*Assignment*
Every line of the records below that has the word "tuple" should be copied.
Source data Start Marker
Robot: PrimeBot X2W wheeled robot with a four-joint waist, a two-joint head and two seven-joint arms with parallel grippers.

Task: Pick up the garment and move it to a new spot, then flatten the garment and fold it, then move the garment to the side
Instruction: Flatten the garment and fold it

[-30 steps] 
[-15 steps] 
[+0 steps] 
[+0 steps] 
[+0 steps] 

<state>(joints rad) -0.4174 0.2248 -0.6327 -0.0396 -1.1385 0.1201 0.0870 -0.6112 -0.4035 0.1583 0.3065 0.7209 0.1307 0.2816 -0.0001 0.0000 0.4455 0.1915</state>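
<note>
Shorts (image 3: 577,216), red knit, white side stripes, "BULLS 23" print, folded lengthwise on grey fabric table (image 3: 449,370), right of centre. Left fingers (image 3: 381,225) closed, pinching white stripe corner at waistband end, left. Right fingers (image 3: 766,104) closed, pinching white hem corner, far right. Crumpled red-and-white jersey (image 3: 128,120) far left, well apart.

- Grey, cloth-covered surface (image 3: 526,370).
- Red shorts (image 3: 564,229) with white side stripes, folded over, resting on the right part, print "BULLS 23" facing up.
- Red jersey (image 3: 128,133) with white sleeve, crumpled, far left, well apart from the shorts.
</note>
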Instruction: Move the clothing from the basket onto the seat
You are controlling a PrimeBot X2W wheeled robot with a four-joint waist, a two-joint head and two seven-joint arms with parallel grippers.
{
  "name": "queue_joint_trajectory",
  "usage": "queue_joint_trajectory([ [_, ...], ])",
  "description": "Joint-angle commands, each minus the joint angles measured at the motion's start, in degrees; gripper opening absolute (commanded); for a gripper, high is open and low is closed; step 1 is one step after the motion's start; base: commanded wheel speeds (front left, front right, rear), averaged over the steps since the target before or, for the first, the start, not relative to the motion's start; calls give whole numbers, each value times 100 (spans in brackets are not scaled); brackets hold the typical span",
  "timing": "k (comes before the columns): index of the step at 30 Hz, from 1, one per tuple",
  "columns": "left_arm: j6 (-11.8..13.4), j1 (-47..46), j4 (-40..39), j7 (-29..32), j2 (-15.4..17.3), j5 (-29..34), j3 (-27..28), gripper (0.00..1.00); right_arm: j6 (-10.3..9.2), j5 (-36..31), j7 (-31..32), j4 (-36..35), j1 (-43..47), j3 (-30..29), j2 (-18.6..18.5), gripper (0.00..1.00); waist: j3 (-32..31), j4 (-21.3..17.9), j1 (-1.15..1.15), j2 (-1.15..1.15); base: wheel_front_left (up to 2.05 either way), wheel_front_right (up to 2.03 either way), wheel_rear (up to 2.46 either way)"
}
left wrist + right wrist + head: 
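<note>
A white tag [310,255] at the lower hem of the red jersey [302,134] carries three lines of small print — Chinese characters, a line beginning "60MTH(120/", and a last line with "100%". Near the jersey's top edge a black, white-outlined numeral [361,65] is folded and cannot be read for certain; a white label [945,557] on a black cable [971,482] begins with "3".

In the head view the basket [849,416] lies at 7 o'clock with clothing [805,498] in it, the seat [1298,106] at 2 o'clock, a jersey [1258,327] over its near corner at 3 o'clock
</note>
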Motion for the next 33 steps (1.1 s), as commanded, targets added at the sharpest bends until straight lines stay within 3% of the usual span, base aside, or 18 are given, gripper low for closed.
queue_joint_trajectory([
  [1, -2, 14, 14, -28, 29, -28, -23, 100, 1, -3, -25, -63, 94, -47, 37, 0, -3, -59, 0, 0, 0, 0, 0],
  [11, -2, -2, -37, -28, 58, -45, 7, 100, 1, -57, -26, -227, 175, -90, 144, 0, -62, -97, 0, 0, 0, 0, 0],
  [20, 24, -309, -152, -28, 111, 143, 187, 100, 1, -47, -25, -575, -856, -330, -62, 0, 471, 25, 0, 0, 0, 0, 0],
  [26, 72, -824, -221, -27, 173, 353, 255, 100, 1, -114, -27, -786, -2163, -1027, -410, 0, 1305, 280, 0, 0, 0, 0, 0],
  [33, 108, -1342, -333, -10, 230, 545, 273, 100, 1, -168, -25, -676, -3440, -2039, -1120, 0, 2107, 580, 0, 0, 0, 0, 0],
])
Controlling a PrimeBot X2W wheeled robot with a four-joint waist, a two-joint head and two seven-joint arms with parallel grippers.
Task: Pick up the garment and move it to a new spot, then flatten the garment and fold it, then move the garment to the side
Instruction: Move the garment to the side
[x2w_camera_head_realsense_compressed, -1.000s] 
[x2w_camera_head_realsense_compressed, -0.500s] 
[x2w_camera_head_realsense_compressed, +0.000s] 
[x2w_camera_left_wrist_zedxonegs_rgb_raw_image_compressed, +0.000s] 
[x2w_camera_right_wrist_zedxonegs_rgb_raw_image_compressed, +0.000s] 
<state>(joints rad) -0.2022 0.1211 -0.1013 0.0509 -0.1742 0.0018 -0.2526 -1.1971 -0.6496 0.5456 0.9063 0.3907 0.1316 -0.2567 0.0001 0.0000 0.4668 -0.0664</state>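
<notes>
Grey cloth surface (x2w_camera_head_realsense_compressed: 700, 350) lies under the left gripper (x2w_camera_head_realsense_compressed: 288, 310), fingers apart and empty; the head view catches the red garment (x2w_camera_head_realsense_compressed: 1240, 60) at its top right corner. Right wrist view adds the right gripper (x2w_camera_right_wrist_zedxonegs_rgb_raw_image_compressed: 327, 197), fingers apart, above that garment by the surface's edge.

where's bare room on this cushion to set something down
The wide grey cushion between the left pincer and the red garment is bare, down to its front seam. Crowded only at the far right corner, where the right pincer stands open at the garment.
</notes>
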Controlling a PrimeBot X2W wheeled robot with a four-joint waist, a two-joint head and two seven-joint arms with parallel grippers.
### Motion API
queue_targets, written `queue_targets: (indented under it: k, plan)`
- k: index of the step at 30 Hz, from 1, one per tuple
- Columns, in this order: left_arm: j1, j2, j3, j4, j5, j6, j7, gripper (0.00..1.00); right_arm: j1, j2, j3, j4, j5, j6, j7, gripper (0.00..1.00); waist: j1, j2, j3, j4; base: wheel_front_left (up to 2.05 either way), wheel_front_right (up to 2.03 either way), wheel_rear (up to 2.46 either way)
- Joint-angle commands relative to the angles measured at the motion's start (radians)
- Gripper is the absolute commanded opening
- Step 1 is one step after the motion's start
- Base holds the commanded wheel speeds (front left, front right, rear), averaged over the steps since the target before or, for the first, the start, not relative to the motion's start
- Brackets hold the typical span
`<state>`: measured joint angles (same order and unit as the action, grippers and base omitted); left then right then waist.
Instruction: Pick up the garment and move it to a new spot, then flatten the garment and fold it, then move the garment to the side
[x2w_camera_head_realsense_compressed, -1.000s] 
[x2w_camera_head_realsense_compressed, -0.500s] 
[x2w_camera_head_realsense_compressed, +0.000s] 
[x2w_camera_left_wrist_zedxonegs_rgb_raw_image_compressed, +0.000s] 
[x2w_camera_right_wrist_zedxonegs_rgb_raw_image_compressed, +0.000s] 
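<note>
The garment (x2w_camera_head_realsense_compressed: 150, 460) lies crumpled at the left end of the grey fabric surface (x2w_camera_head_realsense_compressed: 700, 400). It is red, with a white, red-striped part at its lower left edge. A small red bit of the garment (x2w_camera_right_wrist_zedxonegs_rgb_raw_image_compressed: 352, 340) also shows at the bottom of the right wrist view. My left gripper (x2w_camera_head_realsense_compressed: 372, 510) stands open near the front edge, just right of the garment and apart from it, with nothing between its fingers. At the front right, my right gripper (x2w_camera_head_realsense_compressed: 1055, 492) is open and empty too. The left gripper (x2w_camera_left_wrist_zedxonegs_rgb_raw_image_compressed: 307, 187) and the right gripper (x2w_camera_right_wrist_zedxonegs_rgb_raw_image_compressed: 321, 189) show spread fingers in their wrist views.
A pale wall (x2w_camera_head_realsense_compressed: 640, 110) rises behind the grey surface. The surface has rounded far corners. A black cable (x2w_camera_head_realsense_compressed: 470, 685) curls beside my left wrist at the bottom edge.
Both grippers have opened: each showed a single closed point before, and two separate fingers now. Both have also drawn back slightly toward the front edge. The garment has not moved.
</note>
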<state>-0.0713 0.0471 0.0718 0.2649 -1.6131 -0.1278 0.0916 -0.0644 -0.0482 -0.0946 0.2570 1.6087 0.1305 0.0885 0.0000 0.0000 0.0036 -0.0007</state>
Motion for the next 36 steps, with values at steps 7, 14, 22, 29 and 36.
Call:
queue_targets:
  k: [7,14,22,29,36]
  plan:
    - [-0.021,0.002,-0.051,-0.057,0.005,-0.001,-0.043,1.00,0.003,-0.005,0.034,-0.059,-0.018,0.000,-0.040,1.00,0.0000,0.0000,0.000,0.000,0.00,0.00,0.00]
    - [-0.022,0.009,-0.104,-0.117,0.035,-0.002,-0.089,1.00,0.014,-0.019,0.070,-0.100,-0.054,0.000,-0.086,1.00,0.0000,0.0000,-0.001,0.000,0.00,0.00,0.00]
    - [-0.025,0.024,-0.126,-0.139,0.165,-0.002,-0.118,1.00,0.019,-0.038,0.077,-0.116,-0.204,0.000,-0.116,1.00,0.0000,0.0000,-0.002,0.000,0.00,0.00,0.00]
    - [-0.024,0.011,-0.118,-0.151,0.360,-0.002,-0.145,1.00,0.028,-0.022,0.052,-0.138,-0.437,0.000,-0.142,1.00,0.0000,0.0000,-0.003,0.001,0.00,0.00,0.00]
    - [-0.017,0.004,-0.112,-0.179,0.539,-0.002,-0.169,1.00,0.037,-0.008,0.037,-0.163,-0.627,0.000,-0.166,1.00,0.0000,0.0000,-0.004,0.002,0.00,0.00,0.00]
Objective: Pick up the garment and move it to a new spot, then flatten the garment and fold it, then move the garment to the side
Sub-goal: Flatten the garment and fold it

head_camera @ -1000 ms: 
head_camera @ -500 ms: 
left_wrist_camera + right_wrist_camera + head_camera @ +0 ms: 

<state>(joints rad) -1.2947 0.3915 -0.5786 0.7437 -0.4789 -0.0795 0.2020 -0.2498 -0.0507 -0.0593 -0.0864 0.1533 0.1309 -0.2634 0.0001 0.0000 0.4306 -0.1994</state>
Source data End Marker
*Exercise result*
  "timing": "k (comes before the columns): index of the step at 30 Hz, from 1, one per tuple",
- k: index of the step at 30 Hz, from 1, one per tuple

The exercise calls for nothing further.